WHAT YOU HAVE TO DO :: Word for word, give again the line holding "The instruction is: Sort" and each line after it to the end of the listing below.

MATERIAL PROVIDED ::
:::::

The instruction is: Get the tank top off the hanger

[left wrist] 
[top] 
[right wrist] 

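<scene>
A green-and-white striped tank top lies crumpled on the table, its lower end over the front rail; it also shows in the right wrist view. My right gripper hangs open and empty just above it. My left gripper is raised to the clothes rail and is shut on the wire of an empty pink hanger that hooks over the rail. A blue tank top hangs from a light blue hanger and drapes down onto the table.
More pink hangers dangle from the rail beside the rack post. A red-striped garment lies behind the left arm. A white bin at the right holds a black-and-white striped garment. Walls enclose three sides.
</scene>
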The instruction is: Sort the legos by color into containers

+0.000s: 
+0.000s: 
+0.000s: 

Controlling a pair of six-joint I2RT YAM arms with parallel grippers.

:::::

RESULT OF THE TASK ::
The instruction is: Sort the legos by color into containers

+0.000s: 
+0.000s: 
+0.000s: 

Controlling a pair of six-joint I2RT YAM arms with parallel grippers.

The exercise is done, with nothing more to add.